Here’s Seafile from June 22: “Yes, our PayPal account has been re-instated. PayPal called us this afternoon to apologize for the frustration and inconvenience that restricting our PayPal account has caused us. They said they made a mistake in our case. We are not a ‘high risk business’ and (Seafile) sufficiently explained our business model to them when they asked us.”
And then they drop the surprise: “Theoretically, we could accept PayPal payments again. But the whole situation has left a bad after taste. It just felt very wrong when we had to cancel all existing subscriptions last Saturday. We appreciate PayPal for apologizing and being so honest about the fact that they’ve made a mistake. But the whole incident has shattered our trust in PayPal. We just can’t imagine how we should be able to trust PayPal again after what has happened. That’s why we are currently still looking into alternatives.”
Indeed, Seafile had decided that the PayPal incident forced them to be generous with their own customers. “Since we are no longer allowed to use PayPal as a payment service provider, we will temporarily offer our cloud services for free. As soon as the new ordering system is ready for use with a German payment service provider, we will convert these free accounts back to paid accounts. You can find information about the actual cost of the accounts on the order page.
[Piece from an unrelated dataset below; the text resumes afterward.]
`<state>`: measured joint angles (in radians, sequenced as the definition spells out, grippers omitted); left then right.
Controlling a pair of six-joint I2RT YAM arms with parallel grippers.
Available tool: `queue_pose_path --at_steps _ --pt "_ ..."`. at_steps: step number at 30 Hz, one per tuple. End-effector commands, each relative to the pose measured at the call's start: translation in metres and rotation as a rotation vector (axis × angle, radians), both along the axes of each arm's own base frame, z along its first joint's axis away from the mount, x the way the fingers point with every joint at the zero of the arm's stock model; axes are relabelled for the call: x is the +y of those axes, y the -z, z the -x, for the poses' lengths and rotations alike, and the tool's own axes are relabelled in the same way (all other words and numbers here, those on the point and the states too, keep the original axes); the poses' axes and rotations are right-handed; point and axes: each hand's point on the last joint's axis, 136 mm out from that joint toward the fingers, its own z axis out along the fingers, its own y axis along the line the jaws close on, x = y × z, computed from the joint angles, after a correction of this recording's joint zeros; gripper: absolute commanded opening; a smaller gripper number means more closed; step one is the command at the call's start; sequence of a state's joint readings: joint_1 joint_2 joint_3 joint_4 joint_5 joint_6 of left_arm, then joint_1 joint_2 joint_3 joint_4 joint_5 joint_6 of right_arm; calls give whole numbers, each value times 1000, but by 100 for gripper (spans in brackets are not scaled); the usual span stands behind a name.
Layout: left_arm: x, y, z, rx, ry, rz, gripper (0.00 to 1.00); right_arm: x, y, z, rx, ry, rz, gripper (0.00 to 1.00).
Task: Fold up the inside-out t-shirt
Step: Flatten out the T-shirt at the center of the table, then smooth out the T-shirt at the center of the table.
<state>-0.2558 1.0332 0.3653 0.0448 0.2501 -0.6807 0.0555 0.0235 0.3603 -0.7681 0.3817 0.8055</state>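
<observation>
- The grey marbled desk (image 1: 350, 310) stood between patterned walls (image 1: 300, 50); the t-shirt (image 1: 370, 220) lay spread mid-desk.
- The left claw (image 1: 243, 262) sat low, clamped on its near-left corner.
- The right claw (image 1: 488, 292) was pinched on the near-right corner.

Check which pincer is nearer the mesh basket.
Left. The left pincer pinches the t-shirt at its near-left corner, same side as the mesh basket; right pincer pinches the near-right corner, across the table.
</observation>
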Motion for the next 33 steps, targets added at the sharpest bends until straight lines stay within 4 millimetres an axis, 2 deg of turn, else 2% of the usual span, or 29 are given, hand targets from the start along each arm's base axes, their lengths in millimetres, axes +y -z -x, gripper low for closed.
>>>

Those of you who don’t want to pay for their account after the conversion have the right to terminate their account.”
Note, by the way, that they didn’t say they were exploring just any alternative to PayPal. This time, it was going to be a local German payment service provider. And here’s where this morphs back into a regulatory story. Their takeaway seems to be that while this was an overreaction from PayPal, given U.S. rules, it may not have been much of an overreaction. To keep things safe, they concluded, it’s best to use a payments company that has to abide by the same privacy rules as other German—and, to a slightly lesser extent, European—payments companies.
This forces us to look at a frightening question. Will payments compliance requirement—based partially on the Patriot Act—end up driving away non-U.S. customers? (By the way, the Patriot Act has a claim to fame as one of the most tortured acronyms to ever get through Congress. It—I swear—actually stands for Uniting and Strengthening America by Providing Appropriate Tools Required to Intercept and Obstruct Terrorism Act of 2001. Yeah, I couldn’t make that up.)
This is critical as global payments traffic is essential to companies here. From a payment facilitator perspective, though, it might be an opportunity. You can offer non-U.S. companies the convenience of U.S. payments options, but bureaucracy would be rationally handled at the PF level. It’s not a bad option as I am guessing this won’t be the last we’ll be seeing of angered non-U.S. companies pushing back—now that Seafile has shown that it can be done.